__What this task involves__
Wherever the string "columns" appears in the listing, copy that line.

__Recorded data__
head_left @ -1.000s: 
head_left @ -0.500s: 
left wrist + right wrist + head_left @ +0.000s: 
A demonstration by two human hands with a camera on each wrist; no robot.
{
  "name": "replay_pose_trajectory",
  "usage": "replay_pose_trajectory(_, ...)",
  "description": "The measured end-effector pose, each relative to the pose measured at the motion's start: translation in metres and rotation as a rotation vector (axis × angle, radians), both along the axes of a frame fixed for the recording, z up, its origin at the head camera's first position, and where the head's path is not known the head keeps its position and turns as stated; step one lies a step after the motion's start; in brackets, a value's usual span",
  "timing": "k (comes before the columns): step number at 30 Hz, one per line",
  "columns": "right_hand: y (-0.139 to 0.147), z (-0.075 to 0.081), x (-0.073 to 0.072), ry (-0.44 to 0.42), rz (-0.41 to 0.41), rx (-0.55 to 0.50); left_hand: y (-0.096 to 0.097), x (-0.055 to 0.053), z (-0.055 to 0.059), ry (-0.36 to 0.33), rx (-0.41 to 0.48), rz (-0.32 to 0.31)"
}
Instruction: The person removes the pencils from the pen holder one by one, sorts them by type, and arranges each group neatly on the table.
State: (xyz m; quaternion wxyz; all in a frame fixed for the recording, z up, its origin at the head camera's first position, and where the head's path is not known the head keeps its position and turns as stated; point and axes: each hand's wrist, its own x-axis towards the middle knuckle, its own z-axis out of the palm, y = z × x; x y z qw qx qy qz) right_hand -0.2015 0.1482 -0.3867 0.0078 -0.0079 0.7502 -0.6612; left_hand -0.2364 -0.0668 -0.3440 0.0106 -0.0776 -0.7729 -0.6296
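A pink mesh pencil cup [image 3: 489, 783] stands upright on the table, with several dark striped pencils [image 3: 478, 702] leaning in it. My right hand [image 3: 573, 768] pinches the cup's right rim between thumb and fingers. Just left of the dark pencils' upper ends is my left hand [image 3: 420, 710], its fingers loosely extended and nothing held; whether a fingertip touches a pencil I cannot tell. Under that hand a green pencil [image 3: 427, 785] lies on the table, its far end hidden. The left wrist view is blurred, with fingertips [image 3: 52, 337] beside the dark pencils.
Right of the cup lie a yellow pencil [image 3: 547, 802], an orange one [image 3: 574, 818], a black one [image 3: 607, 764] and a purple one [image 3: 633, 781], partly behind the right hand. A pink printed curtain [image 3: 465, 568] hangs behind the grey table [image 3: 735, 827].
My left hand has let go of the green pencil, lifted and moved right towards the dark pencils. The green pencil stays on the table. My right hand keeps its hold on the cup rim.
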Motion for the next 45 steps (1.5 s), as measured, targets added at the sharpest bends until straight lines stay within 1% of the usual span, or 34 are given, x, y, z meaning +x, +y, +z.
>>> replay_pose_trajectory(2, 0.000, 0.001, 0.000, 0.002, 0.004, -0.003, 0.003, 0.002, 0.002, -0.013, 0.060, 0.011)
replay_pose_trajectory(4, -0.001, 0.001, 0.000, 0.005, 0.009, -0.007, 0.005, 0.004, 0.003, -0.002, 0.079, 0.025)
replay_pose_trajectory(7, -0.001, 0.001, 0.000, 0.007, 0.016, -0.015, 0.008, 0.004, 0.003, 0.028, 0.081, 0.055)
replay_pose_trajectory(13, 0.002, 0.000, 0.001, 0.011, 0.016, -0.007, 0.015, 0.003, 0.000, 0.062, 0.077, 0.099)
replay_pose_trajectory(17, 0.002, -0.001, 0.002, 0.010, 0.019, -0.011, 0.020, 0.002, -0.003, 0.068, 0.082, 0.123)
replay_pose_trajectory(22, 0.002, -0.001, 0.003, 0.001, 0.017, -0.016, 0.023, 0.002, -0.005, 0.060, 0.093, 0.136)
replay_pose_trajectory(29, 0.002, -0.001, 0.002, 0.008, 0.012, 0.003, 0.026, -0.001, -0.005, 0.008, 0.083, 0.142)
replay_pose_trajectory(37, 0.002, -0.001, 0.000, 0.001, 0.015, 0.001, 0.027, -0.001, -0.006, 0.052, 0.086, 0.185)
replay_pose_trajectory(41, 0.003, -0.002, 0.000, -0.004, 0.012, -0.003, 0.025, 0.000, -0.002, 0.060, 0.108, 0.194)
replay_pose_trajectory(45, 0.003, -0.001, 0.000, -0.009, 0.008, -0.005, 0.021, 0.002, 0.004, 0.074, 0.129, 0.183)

__Exercise answer__
  "timing": "k (comes before the columns): step number at 30 Hz, one per line",
  "columns": "right_hand: y (-0.139 to 0.147), z (-0.075 to 0.081), x (-0.073 to 0.072), ry (-0.44 to 0.42), rz (-0.41 to 0.41), rx (-0.55 to 0.50); left_hand: y (-0.096 to 0.097), x (-0.055 to 0.053), z (-0.055 to 0.059), ry (-0.36 to 0.33), rx (-0.41 to 0.48), rz (-0.32 to 0.31)"

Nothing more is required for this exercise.